I forgive myself that I accepted and allowed myself to deliberately make it a habit to ask my parents ‘where had they gone to?’ and if I could find a way to make them feel sorry for not having let me know, they would usually give something to me in order to make it as if they had bought for me, which is what I defined as the ‘consolation prize,’ as a way to through instilling the sense of victimization toward a certain event in my world with my parents, they would usually comply to buy something to me in exchange to me going somewhere and usually complying to these type of transactions wherein there was no unconditional self-movement, but it was all based on wanting to ‘soothe’ my inner experience or ‘make up for’ something in separation of myself.
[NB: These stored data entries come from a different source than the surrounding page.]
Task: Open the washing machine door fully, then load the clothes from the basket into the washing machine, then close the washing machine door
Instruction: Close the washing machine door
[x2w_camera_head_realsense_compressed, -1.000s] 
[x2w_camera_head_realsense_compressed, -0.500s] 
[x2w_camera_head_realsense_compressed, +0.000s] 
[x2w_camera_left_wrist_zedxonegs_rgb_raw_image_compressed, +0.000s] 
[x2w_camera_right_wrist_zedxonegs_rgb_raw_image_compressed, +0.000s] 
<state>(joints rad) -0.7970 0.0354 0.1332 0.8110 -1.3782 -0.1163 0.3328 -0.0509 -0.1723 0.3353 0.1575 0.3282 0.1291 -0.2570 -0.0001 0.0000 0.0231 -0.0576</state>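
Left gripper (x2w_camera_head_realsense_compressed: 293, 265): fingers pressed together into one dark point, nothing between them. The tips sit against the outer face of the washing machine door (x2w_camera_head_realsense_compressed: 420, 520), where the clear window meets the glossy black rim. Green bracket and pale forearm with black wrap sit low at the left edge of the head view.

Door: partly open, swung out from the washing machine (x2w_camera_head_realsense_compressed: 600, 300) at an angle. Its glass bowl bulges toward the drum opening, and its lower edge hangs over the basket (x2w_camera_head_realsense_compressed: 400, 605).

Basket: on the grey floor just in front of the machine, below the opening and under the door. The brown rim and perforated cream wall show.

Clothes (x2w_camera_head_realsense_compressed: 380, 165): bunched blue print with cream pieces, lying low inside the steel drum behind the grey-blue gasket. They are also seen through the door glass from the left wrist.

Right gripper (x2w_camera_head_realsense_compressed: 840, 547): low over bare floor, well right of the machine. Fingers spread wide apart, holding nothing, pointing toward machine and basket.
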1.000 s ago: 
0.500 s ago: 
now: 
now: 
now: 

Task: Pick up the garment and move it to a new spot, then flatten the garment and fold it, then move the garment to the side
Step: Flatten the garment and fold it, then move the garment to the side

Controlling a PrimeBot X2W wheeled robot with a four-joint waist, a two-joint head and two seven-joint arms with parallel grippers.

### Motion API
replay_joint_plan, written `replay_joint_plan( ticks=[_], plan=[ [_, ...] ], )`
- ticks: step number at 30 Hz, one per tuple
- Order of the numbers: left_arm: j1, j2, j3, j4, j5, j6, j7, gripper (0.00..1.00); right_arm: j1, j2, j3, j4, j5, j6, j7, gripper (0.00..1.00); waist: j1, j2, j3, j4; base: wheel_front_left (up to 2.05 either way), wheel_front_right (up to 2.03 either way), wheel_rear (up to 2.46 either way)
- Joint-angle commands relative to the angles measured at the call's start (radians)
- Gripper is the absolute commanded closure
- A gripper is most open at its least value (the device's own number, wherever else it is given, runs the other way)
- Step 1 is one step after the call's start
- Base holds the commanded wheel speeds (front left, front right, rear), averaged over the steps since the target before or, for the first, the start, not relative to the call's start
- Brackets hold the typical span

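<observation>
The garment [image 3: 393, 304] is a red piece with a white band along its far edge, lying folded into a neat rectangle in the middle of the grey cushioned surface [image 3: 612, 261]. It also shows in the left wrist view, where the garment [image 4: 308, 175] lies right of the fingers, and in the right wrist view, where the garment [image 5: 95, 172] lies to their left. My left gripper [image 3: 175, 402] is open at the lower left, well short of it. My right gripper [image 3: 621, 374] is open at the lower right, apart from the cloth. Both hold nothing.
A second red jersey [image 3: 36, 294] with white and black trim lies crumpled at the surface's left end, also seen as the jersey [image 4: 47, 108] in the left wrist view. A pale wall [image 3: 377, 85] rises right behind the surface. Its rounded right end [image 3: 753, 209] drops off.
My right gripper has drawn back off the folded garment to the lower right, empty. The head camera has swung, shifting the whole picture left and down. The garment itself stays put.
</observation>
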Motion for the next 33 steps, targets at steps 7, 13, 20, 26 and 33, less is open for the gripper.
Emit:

I realize that whenever I was showing a ‘depressed state’ toward my parents/ family, I was in fact only seeking to get ‘something’ in exchange to make myself feel better, which is how I did use depression as a way to manipulate people in my environment, to take me out, to give me money to buy things that I could use to ‘make me happy’ for a fleeting moment and that was it, which is how depression came to be/ become another way of a ‘silent tantrum,’ wherein I would deliberately show myself as being ‘depressed’ so that I could get more books, more cd’s and more stuff that I used to reinforce the same pattern again and again.
I realize that the ‘Victim’ is a way to remain triumphant in my mind in relation to how I would use this character to get what I wanted – the Victory I am base on a deliberate self-diminishment that could be spotted by others to then ‘give us a hand’ as a form of self manipulation which is unacceptable.
So, this is a point that I see is prominent within the ‘who we are’ as ‘adults’ and as we come of age wherein we believe that we are, for example, depressive – when it is in fact just another way to yell out ‘help me!’ in a silent manner – or how we use the parent/ child relationship to only satisfy our desires which are usually linked to buying/ consuming something as a positive experience obtained from a negative input. Nothing else but energetic games that must be stopped within ourselves – one by one – as these seemingly ‘unimportant’ events have defined who and what we are in such specificity that we cannot even remember why we are in such a way, when all the keys are still here as ourselves, as these are survival mechanisms of the mind itself to ensure that we would remain busy/occupied evolving our characters and personalities, and as such never even have the least consideration to start looking at this world and reality beyond our character eyes.